1. Demand for Car Rental Apps Hits All-Time High

Summer is finally here, and with it, something many of us have been missing for the last few years. Travel!

Car rental via app has been around for a long time thanks to pioneers like Zipcar but really started taking off just a few short years ago. In Q2 of 2022, downloads hit a new all-time high, beating the previous all-time high set all the way back in 2019.

I added up the downloads of the leading car rental apps in the US, which include popular names such as Avis, Hertz, Enterprise, Budget, and SIXT, and also mixed in app-only platforms Zipcar, Getaround, and Turo.

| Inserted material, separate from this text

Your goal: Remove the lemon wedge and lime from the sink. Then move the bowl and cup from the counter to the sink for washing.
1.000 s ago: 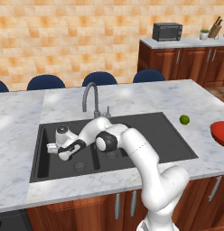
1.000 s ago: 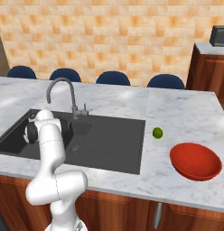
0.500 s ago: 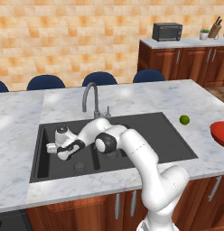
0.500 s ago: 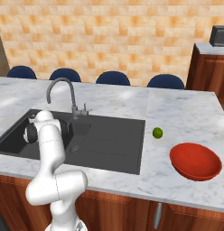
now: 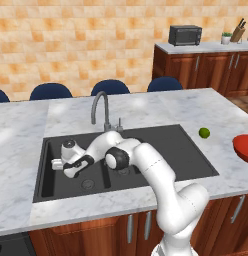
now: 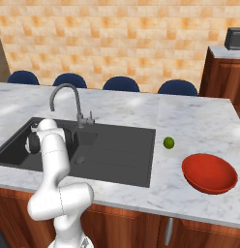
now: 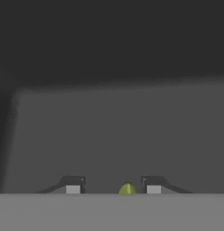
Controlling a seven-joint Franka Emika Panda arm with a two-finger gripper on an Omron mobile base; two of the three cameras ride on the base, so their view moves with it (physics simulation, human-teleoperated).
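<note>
My arm reaches down into the left basin of the dark sink. In the hand view the gripper is open, its two fingertips low over the basin floor. A tiny yellow-green tip of the lemon wedge shows between them, nearer the right finger and touching neither. In the left base view the hand points left near the basin's far-left corner. The lime lies on the marble counter right of the sink. The red bowl sits further right. The cup is out of view.
The curved faucet rises behind the sink, just over my forearm. Blue chair backs line the counter's far side. A microwave stands on the far counter. The basin walls close in around the hand.
</note>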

Together, the group saw a total of 2.7 million new downloads in Q2 in the US, according to our estimates.

Turo was, by far, the most in-demand option, earning roughly a third of all downloads after seeing downloads double quarter over quarter.

Turn is a service that lets car owners, usually of higher-end and exotic types, rent their cars out to app users (aka. strangers) for short periods. Very different than the traditional car rental model. Getaround does something similar but for regular cars and is also one of the top downloads of this group.

Are traditional car rental companies obsolete? Not yet, but having used both in the recent past, I prefer the non-traditional option for its simplicity and speed. I expect more people to do that in the future, forcing traditional rental companies to evolve.

2. Airline Cancellations Drive Millions of App Downloads

Everyone I talk to who traveled by plane recently had to mention how their flight was canceled at least twice and the horrors associated with planning around that. While that's terrible, this sort of headache for passengers is creating an interesting opportunity for airlines.

Most airlines communicate cancelations and flight changes via their apps, making them indispensable for flying. And the more people flying, the more downloads we're seeing.

Monthly downloads of the most popular airlines in the US, which include Delta, JetBlue, American, United, Southwest, and Spirit, rose 320% since 2021, according to our estimates. The group went from 1.4 million downloads in January of 2021 to 5.9 million in June of 2022.

And to compare apples to apples, June of 2021 saw 3 million downloads, still about half of this year.

While many of those downloads resulted in more anger than excitement, the download opens a channel to those customers, which airlines can leverage in the future using a variety of incentives to drum up more travel business. Once things get better, that is.

3. Travel Booking Apps Reach New Highs

Airlines and travel booking apps aren't identical, but like airlines, demand for booking apps hit a whole new kind of high in Q2 of this year. And the numbers are just massive!

I rounded up the top travel booking apps in the US, which include Booking.com, Expedia, Hopper, Hotels.com, and Priceline, and looked at their downloads going all the way back to 2018. Looking at the trend, 2022 is the best year in downloads this group has ever seen!

In Q1 of 2022, the group added 9.1 million new downloads from the App Store and Google Play in the US. This was the most downloads in a single quarter all the way up until we had Q2's results. In Q2 of 2022, the group saw 13.7 million new downloads.

While the trend isn't surprising, after all, most of us have been stuck at home for too long and are itching to get out. But what is interesting is the number, which I'm not expecting to go down in Q3, cementing the notion that these sort of transactions, which tend to have a high monetary value, can be conducted via app.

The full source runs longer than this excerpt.